En tant qu’association représentant les usagers de la santé et les patients, nous défendons depuis longtemps l’accompagnement au numérique des usagers, particulièrement important dans le contexte actuel de dématérialisation croissante des services publics et de la place toujours plus forte du numérique dans les parcours de santé. La récente réduction drastique du budget à l’inclusion numérique prévue par le projet de loi de finance 2025 constitue, à cet égard, une régression inquiétante. Après les effets d’annonce de ces dernières années pour former massivement des professionnels afin de doter les usagers d’un accompagnement de proximité nous nous inquiétons de ce soudain désengagement.

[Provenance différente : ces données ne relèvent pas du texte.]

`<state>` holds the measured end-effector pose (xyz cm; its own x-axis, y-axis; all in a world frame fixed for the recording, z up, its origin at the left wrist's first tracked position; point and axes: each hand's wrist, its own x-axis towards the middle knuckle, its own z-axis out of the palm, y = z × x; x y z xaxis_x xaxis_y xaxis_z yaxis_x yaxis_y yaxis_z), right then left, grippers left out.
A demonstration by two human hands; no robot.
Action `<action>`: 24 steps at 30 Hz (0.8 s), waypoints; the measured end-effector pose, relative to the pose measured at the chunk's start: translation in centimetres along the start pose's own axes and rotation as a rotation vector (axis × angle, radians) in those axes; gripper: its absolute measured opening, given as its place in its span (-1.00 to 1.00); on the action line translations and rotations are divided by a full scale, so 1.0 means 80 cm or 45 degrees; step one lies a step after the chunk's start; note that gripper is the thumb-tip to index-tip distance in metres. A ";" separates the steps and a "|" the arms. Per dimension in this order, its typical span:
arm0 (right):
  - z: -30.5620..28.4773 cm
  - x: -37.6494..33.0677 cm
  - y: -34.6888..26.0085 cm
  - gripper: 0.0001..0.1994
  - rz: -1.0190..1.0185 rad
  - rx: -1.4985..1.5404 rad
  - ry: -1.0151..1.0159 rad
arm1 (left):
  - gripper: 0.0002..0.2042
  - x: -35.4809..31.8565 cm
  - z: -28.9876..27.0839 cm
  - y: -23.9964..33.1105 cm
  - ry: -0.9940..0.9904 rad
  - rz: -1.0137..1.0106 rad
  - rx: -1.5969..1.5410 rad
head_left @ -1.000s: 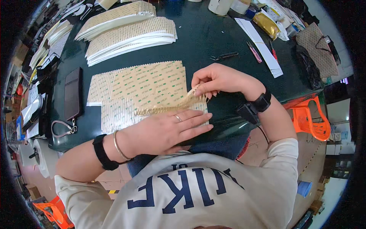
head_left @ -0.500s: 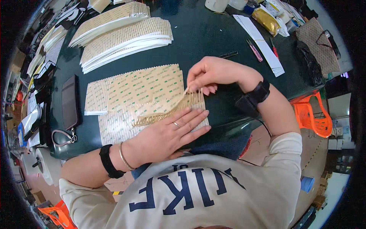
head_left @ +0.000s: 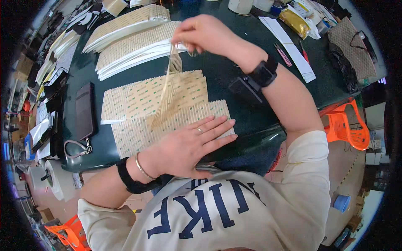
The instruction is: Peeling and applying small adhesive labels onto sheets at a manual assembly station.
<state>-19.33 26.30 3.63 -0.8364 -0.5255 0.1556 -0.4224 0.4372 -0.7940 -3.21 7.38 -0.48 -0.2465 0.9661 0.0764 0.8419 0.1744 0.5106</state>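
Dark green desk (head_left: 234, 79) crowded along its far edge — orange plastic stools (head_left: 349, 127) on a tan floor (head_left: 347, 167) to either side.

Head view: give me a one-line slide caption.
Left hand presses a ribbed sheet flat on the dark green table while the right hand lifts a thin peeled strip above it.

A dark green tabletop (head_left: 226, 75) carried two flat sheets of ribbed tape strips (head_left: 138, 98) near its front edge, stacks of similar sheets (head_left: 134, 42) farther back, a black phone (head_left: 85, 109) at the left, and a white paper strip (head_left: 289, 46) at the right.
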 end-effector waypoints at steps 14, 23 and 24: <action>-0.168 -0.406 0.011 -0.43 0.154 0.138 1.204 | -0.11 -0.012 0.014 0.005 0.134 0.199 0.181; -0.023 -0.892 0.203 -0.66 1.011 0.553 1.878 | -0.02 -0.033 0.015 0.057 0.160 -0.652 0.397; 0.013 -0.902 0.223 -0.66 1.148 0.611 1.928 | -0.02 -0.029 0.018 0.053 0.097 -0.729 0.405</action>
<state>33.83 71.27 -22.34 -0.4010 0.8824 -0.2462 0.1821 -0.1867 -0.9654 1.61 6.13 0.23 -0.7210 0.6898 -0.0655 0.6656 0.7158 0.2112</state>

Les conseillers et médiateurs numériques jouent en effet un rôle crucial pour les personnes éloignées du numérique, un phénomène qui touche près de 16 millions de Français, jeunes comme âgés et sur tout le territoire. Les patients sont confrontés à des parcours de soins complexes, à une offre de santé peu lisible et un recours presque obligatoire aux services en ligne. Cela touche de nombreux besoins pour leurs démarches administratives, faire valoir leurs droits ou simplement prendre leurs rendez-vous médicaux. L’accompagnement numérique est essentiel pour garantir un accès égal aux soins et aux droits. Les chiffres partagés par la MedNum sont pourtant éloquents, 97 % des personnes soutenues par un dispositif d’accompagnement au numérique ont rapporté une amélioration dans leur utilisation du numérique, ce qui tend à démontrer leur efficacité.
En conséquence, la disparition de la majorité des 4 000 postes de conseillers numériques et des autres dispositifs d’accompagnement ou de soutien aux acteurs de l’inclusion numérique risque d’aggraver les inégalités d’accès aux services de santé, en particulier pour les personnes les plus éloignées du numérique, qui sont déjà celles sur lesquelles pèsent le plus les inégalités de santé. Les patients, déjà confrontés à la complexité du système de santé, se verront encore plus isolés. Télémédecine, accès aux droits sociaux en santé, gestion des données de santé et de son carnet de santé numérique (Mon Espace Santé), arrivée des applications mobiles (télésurveillance médicale, etc.), le numérique est partout dans le monde de la santé. Pourtant selon Santé Publique France, 46 % des adultes français se trouvent en difficulté ou grande difficulté pour chercher et utiliser des informations de santé en ligne.
De nombreux rapports comme ceux du Sénat et de le Cour des Comptes pointent notamment le sous-dimensionnement de ces financements ainsi que leur précarité, et le besoin d’une stratégie de formation ambitieuse. Une réduction si drastique mettrait en péril le service rendu aujourd’hui, et qui reste encore insuffisant à nos yeux. C’est particulièrement crucial dans le champ de la santé alors que les conseillers ne bénéficient pas de formations ou de compétences adéquates dans de nombreux cas pour faire face aux demandes des usagers quand celles-ci dépassent le simple accompagnement sur Ameli.fr ou l’ouverture de Mon Espace Santé.
Ne pas investir dans la montée en compétences et la professionnalisation des acteurs de l’inclusion numérique pour un réel service d’accompagnement de proximité c’est hypothéquer les plus de 300 millions d’euros déjà investis ces dernières années dans ce domaine. Le temps des économies qui a consisté à la dématérialisation et la désertification des territoires par les services publics de proximité et de santé est derrière nous. Il est temps désormais d’en réinvestir une partie pour assurer l’accompagnement et donc l’égalité de traitement de tous les usagers. Désengager l’Etat sur ces services revient à briser la continuité du soutien aux personnes éloignées du numérique. Il s’agit d’une question de justice sociale, de santé publique et de solidarité, pas d’économies de bouts de chandelle.